AIM OF THE EXERCISE: Using the data below, copy out all lines with the word "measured".

GIVEN MATERIAL:
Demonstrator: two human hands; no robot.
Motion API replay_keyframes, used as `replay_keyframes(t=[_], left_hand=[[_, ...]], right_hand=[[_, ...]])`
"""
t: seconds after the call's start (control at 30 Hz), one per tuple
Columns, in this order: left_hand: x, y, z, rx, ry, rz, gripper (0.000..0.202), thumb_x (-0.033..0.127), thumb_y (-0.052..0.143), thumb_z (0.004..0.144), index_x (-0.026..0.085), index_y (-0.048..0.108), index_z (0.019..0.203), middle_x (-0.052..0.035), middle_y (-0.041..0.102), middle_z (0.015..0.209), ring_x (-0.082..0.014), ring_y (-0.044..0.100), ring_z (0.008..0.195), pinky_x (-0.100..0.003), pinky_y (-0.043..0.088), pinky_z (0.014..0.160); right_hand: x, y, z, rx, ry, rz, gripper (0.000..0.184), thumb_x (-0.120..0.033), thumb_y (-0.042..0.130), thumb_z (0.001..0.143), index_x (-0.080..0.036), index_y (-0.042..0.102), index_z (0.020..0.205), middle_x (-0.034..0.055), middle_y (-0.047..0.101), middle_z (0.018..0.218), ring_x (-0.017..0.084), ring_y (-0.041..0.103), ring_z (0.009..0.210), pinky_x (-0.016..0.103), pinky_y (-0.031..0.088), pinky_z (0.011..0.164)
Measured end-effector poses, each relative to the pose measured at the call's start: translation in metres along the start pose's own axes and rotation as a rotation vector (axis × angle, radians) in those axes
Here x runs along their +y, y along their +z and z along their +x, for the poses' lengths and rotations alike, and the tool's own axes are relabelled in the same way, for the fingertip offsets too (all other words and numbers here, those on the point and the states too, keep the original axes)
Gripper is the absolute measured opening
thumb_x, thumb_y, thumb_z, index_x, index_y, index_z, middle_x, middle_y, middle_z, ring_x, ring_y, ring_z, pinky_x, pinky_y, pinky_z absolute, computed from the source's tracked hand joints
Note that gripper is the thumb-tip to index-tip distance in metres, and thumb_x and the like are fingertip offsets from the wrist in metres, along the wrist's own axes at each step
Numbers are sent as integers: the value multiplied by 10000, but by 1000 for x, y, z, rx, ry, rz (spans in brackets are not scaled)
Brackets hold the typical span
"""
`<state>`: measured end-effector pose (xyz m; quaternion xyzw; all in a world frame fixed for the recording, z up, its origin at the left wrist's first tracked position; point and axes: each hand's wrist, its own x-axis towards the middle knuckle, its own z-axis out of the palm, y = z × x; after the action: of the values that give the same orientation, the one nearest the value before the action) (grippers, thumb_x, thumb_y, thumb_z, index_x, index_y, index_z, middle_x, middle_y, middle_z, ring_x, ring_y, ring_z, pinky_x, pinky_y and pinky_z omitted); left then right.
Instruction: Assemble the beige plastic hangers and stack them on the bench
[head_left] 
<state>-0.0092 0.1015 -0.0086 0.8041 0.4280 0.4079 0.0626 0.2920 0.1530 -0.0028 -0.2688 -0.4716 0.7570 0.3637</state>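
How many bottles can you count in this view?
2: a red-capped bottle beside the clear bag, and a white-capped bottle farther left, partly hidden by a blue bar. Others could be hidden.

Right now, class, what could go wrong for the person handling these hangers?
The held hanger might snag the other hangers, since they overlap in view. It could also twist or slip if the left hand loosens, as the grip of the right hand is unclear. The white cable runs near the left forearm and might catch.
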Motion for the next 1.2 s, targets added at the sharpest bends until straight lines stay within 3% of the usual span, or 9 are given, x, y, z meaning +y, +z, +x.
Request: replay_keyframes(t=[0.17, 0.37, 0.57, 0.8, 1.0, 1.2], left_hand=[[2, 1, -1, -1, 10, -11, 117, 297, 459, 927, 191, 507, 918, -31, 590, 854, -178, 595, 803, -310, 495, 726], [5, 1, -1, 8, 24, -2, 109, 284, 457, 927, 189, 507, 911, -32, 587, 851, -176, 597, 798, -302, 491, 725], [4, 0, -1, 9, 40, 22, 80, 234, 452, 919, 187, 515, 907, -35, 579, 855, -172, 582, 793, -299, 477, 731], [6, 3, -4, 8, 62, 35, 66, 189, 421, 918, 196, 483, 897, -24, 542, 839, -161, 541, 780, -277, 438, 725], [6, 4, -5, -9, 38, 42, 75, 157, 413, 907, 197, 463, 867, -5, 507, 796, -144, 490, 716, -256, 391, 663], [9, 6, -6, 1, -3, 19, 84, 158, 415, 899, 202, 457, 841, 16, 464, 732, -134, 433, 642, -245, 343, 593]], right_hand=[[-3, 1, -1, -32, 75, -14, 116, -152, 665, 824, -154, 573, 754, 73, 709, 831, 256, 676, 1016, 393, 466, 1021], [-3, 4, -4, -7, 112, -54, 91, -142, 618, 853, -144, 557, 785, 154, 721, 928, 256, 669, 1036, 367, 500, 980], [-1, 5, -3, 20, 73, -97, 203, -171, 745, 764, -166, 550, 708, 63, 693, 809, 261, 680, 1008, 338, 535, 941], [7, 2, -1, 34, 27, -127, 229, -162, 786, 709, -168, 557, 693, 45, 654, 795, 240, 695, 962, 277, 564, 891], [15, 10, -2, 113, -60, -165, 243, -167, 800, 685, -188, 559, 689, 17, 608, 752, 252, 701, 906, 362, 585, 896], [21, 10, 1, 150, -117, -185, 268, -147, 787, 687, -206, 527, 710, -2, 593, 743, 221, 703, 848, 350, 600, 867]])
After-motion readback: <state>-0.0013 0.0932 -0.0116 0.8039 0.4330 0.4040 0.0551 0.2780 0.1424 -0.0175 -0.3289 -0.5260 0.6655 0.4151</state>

EXERCISE RESPONSE:
Measured end-effector poses, each relative to the pose measured at the call's start: translation in metres along the start pose's own axes and rotation as a rotation vector (axis × angle, radians) in those axes
Gripper is the absolute measured opening
`<state>`: measured end-effector pose (xyz m; quaternion xyzw; all in a world frame fixed for the recording, z up, its origin at the left wrist's first tracked position; point and axes: each hand's wrist, its own x-axis towards the middle knuckle, its own z-axis out of the palm, y = z × x; after the action: of the values that give the same orientation, the one nearest the value before the action) (grippers, thumb_x, thumb_y, thumb_z, index_x, index_y, index_z, middle_x, middle_y, middle_z, ring_x, ring_y, ring_z, pinky_x, pinky_y and pinky_z omitted); left then right.

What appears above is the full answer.